2. The quality and supply of teachers—who currently number nearly half a million, and work in thousands of schools and colleges up and down the country—is a vast subject area, and one with which previous Committees have grappled; most recently, the Children, Schools and Families Committee published its report into teacher training in January 2010.[4] We decided to return to the subject comparatively quickly, largely because of the huge and central importance of teacher quality to our education system and wider society, the clear, strong and growing evidence base for which we examine below. As the world changes and with the new global knowledge economy, along with a decline in the number of unskilled jobs, it is ever more important that the UK workforce is educated to the level of its international competitors, which in turn requires the highest quality teachers.

3. We also decided to conduct our inquiry because of the number of reforms which the new Coalition Government proposed in this field following the General Election in May 2010. These are summarised in relevant sections of this report, but include significant changes to the teacher training landscape; to the roles of schools and universities within the system; to the bursaries offered to trainees; to the admissions procedures for initial teacher training; and, partly via reforms to the curriculum and accountability system, to the emphasis placed on different subjects.

4. Our inquiry was designed not only to examine these Government reforms in more detail but also to focus specifically on how to define the qualities of an outstanding teacher, how to get strong candidates into the profession, how to develop them, and how to keep them. That, in turn, should ensure that fewer who are likely to perform poorly enter the profession, a clearly desirable aspiration. We have examined wider issues relating to the teaching profession, but primarily where these are directly related to the terms of reference for our inquiry, which were:

  • what evidence is available to help identify the sorts of applicants who become the most effective teachers, and the strategies known to be effective in attracting these applicants;
  • whether particular routes into teaching are more likely to attract high quality trainees, and whether the Government's proposed changes to initial teacher training will help to recruit these trainees;
  • what evidence is available about the type of training which produces the most effective teachers and whether the Government's proposed changes to initial teacher training, particularly the focus on more school-led training, will help to increase the number of good teachers in our schools;
  • how best to assess and reward good teachers and whether the Government's draft revised standards for teachers are a helpful tool;
  • what contribution professional development makes to the retention of good teachers; and
  • how to ensure that good teachers are retained where they are most needed, particularly in schools in challenging circumstances.

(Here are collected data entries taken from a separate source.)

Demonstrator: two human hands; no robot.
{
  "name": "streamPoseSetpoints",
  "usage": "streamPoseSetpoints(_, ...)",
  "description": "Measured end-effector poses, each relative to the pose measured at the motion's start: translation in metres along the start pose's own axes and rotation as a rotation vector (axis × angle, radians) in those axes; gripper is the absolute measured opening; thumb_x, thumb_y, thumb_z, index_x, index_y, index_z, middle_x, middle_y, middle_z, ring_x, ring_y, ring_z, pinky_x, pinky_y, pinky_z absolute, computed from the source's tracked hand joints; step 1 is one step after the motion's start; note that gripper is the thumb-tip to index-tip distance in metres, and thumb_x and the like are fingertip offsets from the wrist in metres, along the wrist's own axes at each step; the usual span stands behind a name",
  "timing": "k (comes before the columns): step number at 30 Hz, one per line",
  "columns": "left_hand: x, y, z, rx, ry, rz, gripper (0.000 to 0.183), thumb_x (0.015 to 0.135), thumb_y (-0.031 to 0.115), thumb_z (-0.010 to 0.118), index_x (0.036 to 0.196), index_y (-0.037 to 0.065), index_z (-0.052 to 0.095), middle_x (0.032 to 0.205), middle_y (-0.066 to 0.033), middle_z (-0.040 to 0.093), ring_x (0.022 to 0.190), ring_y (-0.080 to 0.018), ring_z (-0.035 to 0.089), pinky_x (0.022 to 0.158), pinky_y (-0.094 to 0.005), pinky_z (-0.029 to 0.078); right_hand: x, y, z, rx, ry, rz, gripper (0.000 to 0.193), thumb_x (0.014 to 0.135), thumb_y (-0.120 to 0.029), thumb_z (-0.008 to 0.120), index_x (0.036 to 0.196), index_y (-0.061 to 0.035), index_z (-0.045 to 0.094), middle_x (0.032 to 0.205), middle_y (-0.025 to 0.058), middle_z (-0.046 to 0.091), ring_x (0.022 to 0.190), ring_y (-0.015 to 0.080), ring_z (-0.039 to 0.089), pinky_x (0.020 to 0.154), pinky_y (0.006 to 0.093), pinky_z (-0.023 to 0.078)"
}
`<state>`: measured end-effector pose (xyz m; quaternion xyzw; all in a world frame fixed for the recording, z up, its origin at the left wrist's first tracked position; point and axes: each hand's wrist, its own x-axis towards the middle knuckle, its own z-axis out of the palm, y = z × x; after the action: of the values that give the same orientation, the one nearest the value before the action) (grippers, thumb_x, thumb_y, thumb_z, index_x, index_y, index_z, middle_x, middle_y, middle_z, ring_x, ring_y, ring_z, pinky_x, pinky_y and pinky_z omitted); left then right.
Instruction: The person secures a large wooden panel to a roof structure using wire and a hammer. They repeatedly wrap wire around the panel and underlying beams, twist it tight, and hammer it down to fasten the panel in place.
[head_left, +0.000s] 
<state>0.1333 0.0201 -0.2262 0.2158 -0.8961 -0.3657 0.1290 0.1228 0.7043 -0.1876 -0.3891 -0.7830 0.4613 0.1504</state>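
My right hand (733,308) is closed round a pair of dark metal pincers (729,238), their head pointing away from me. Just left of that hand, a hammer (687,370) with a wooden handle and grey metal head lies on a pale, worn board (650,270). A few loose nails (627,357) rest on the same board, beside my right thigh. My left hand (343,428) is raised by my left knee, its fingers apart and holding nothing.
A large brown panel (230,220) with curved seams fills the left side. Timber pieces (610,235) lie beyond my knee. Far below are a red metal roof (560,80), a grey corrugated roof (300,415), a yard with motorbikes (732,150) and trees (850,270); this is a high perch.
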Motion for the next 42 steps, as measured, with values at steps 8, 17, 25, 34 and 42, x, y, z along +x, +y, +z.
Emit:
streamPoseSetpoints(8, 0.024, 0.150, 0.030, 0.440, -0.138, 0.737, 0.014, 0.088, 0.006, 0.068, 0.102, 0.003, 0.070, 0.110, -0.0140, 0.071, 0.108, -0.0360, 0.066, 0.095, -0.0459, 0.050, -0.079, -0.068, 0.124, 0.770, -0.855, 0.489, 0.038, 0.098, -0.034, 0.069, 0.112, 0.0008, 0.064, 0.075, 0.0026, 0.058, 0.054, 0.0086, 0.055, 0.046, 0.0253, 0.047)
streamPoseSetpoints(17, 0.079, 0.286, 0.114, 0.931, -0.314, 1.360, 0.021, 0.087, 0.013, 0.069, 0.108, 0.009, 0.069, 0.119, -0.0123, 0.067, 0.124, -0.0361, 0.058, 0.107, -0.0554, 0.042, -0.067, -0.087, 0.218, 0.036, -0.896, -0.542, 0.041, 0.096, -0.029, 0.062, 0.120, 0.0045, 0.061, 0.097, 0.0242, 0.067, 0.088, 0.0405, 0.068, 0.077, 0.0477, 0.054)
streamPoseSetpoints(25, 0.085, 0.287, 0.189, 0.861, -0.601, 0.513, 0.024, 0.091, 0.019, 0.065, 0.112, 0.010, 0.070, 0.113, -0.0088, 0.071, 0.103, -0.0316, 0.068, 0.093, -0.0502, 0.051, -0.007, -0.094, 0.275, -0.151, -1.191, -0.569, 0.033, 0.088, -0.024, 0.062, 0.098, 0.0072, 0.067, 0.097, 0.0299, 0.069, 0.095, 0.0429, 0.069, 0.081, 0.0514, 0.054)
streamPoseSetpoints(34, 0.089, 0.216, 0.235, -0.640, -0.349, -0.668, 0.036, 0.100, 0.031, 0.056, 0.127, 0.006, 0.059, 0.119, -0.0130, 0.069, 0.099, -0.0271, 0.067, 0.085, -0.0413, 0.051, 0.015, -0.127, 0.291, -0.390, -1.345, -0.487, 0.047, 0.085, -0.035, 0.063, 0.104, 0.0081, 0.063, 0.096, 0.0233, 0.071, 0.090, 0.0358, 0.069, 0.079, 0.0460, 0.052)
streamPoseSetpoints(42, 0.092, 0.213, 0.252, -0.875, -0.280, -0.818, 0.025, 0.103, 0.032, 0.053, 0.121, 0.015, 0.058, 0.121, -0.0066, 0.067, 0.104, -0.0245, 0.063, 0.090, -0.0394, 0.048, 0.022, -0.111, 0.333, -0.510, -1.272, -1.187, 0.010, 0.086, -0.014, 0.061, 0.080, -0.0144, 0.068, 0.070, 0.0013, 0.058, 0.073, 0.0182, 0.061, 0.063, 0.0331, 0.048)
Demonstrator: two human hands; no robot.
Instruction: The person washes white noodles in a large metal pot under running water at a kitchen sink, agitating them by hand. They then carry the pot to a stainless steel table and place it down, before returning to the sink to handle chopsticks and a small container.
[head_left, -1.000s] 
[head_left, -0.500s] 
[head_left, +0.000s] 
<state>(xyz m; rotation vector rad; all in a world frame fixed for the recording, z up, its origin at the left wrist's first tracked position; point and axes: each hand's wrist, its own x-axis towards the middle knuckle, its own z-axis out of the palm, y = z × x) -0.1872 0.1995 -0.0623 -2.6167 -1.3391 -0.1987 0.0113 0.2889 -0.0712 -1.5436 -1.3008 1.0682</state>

5. Woven through these key themes, and through much of the evidence we gathered, is the issue of teachers' status, as individuals and as a profession. Throughout our inquiry we have been mindful of the need to understand how best to promote the status and attractiveness of the profession to potential recruits, to current members and to society at large. We hope we make recommendations which will help do exactly that.

6. As always, the Committee has benefited hugely from the expertise of its two standing advisers on education, Professor Alan Smithers and Professor Geoff Whitty CBE, whose knowledge of and experience in the teacher training system has proven invaluable to us.[5]

The evidence base for our inquiry

7. Following the announcement of the inquiry on 15 July 2011, we received sixty-three written submissions, from a wide range of sources, including higher education institutions, school-centred and employment-based training providers, individual headteachers, teacher and school leader unions, and representative or subject-specialist organisations. We also received evidence from the Department for Education, the Training and Development Agency, the General Teaching Council for England, and Ofsted.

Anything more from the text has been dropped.